Danish government official

Otto Pogwisch (c. 1610–9 February 1684) was a Danish government official who held a number of important offices during the reign of Christian V.

==Career==
Pogwisch was the son of Hans Pogwisch til Damsbo and Karen Brockenhuus. He visited Sorø Academy in 1623. In 1640, he entered court service as page (hofjunker). During the Scanian War, in 1644-45, he served as fændrik in the Court Company Hofkompagniet).

Pogwisch served as general war commissioner (generalkrigskommisær) from 1661 to 1674 with responsibility for the financial administration of the military. He was from February 1669 also a member of the Gehejmeråd (government) and a Supreme Court justice. In 1674, he was vice president of the Danish chancellery and president (justitiarius) of the Supreme Court.

==Property==
Pogwisch was at an early age the owner of Ås (Børglum Herred) but sold it in 1633. He received Jernit as dowry and succeeded his heavily indebted father-in-law as owner of the estates Palstrup, Aldrupgård, Hagsholm, Løjstrup and Ørs but from 1662 to 1665 had to sell most of them to Mogens Friis.

Pogwisch was again the owner of Palstrup between 1665 and 1672. He was also the owner of Torpegård (until 1669), Haling Hovgård (1665–68), Tyrrestrup (1662–68), Lerbæk (1665–72), Ryumgård (1666–72), Hjermeslevgård (1666(?)-68), Hollufgård (1667–69), Fodbygård, Frydendal (from 1671), Saltø (1668-1684), Kongsdal (Tygestrup (1672-), Toftholm, and Vennergård (a share, 1680–84).

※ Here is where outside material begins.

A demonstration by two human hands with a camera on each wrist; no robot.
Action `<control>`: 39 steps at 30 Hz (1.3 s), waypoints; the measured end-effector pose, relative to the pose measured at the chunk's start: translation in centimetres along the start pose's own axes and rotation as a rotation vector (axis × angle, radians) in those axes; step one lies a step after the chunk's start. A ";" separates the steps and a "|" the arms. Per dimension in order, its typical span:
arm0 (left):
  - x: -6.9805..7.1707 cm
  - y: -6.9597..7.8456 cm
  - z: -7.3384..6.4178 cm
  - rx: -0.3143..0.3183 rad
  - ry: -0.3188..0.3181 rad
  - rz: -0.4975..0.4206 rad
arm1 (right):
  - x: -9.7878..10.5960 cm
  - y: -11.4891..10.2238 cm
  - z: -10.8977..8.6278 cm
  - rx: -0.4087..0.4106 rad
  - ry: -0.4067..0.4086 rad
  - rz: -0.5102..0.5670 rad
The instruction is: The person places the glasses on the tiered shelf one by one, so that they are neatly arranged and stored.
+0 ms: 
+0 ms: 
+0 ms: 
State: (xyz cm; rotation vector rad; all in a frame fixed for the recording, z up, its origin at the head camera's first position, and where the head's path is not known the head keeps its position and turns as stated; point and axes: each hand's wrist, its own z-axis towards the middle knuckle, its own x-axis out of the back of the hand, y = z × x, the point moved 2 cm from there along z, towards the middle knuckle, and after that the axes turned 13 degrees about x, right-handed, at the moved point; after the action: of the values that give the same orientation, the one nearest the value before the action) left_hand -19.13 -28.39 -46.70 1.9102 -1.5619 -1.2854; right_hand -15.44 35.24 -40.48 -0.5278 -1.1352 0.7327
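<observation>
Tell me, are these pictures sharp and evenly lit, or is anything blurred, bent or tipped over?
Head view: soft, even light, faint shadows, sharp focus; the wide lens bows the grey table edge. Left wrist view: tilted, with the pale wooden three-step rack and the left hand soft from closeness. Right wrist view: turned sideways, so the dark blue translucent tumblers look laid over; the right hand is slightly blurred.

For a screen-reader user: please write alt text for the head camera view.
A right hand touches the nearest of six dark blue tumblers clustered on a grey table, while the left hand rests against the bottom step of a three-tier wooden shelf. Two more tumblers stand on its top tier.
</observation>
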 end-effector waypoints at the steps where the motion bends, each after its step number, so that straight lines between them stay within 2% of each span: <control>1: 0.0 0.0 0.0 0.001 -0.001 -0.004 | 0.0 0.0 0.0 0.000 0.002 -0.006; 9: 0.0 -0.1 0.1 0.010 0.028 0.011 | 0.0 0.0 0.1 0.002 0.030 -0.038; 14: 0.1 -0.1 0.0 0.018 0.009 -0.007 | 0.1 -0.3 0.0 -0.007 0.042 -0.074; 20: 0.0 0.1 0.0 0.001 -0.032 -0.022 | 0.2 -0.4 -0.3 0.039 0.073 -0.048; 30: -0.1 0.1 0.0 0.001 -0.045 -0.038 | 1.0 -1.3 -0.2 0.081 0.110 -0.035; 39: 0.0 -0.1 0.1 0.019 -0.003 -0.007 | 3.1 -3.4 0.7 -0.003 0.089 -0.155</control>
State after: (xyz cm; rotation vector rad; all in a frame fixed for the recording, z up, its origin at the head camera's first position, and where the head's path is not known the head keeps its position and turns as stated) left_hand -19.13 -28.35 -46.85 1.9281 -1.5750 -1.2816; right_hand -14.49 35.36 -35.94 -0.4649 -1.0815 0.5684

In spite of his many estates, Pogwisch struggled with economic difficulties, some of which he had probably taken over from his father-in-law. In 1680, an audit commission concluded that Pogwisch owed 10,000 Danish rigsdaler to the Crown. He was unable to raise the money and had to sell his house in Copenhagen at public auction.